> Work task:
Copy each line below exactly and leave the pictures out.

── Data section ──

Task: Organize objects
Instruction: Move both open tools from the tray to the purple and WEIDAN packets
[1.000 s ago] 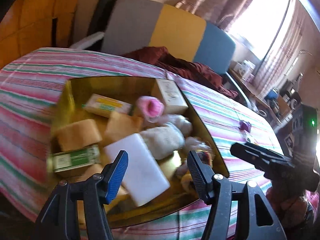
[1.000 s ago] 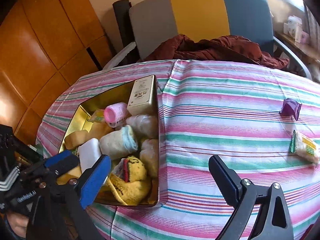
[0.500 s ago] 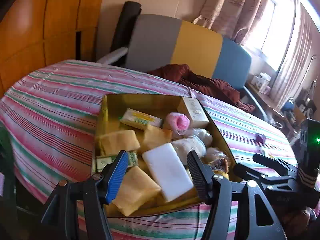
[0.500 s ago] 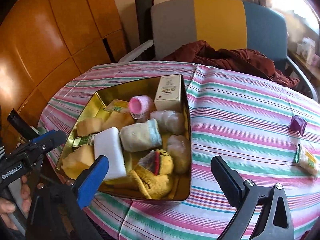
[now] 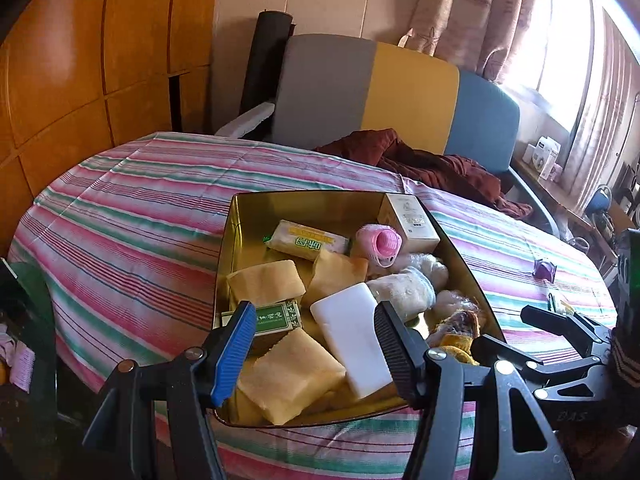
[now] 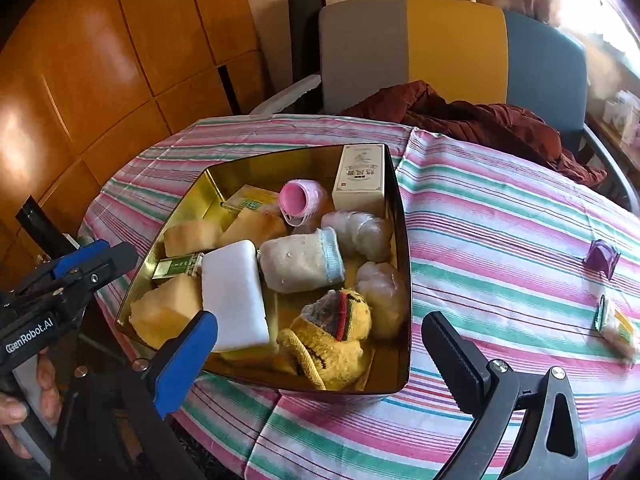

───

> The completed task:
Task: Organize objects
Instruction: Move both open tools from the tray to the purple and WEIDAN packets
[1.000 s ago] 
[1.000 s ago] 
[0.500 s ago] 
[0.500 s ago] 
[now] 
[now] 

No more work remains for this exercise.